Published online by Cambridge University Press: 19 December 2024
The fishers in the Dominican Republic are facing the potential collapse of their fishery. The dominant narrative for why this is happening is known as the tragedy of the commons, popularized by Garrett Hardin through an article of the same name (Hardin 1968), although Hardin attributed his inspiration to William Forster Lloyd, a British economist and historian. The tragedy of the commons is the single most common narrative used to motivate the implementation of environmental property rights. In this chapter we discuss how it has been used and how it relates to theories and models of cooperation.
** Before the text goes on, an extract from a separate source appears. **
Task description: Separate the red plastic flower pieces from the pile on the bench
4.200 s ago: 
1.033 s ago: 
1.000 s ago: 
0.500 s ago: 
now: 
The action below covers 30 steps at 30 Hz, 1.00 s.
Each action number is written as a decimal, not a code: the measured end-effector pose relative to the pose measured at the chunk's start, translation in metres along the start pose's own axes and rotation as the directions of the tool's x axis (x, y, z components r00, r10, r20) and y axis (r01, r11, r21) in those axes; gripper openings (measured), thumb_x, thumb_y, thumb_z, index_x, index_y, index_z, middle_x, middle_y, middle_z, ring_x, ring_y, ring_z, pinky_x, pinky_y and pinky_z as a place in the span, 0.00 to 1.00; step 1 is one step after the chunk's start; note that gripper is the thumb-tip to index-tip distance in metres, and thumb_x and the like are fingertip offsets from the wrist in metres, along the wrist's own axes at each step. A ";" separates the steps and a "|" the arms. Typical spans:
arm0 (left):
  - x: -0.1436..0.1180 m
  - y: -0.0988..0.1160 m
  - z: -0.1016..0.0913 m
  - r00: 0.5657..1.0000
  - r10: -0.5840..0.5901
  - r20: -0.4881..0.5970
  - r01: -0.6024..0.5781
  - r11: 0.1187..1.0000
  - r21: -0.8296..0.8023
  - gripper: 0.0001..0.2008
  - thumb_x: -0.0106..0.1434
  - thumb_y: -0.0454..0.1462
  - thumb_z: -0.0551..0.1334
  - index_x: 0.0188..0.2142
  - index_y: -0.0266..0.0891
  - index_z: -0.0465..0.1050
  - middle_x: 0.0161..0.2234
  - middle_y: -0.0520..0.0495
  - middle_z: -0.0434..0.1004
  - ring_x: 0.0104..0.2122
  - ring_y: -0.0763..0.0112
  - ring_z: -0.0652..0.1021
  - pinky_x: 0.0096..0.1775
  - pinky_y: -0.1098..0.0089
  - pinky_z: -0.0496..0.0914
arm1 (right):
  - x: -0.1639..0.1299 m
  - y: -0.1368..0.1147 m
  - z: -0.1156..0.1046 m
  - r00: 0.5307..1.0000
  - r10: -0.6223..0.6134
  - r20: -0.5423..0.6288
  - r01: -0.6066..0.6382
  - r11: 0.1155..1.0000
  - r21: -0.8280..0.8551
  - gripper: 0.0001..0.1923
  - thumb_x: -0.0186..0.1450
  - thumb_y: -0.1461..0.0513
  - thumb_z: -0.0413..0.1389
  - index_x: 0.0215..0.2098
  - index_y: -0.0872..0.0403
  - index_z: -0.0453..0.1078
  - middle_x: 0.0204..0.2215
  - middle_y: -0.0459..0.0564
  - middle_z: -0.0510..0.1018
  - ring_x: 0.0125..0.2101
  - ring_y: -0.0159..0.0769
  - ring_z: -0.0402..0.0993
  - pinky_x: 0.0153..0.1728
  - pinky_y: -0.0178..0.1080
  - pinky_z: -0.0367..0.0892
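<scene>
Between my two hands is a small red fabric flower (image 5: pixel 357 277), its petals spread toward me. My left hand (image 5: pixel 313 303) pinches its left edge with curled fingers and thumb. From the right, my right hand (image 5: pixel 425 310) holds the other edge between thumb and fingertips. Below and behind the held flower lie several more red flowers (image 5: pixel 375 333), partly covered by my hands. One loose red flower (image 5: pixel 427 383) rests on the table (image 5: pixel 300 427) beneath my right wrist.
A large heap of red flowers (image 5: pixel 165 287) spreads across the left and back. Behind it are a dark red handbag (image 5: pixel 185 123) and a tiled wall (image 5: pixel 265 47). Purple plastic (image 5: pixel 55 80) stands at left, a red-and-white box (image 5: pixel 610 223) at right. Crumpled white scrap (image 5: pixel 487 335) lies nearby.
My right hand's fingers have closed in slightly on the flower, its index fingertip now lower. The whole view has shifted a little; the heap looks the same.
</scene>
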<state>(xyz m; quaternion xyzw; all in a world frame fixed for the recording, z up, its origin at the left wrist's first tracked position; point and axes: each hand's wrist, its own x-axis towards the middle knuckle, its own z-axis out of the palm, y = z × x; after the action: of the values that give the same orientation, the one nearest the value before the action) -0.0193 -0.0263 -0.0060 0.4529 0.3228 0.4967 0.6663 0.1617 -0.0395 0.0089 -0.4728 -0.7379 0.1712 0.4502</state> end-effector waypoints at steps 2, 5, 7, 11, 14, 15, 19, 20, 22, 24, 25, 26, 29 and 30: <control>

We will also explore the limits of the idea by considering what it leaves out: namely, inequalities of power and influence. We conclude by considering additional theories that need to be considered when describing the causes of environmental degradation that need to be accounted for by environmental institutions.
The famous scenario that Hardin got from Lloyd is the one that sticks with most with people who have read his work. It is an image of cows on a pasture, with each herdsman deciding how many cows to place on this pasture. This decision is based on two components. First, the individual benefit the herdsman receives from placing on additional cow on a pasture, and the collective cost to the group if overgrazing occurs – too many cows can overgraze a pasture and degrade it. This collective cost is commonly referred to as a negative externality. The meaning of the term is intuitive: it represents the fact that the costs imposed by an individual on a group are “external” to the individual's decision-making or are not accounted for. The problem, as Hardin sees it, is that if each herdsman follows their own individual interest, the collective interest will suffer. It is called a “tragedy” because everybody loses. This gap between the interest of individuals and the interests of the group is known as a collective action problem, and it is closely related to the free-rider problem, which represents the temptation that participants have to free-ride on the contributions of others towards providing group benefits.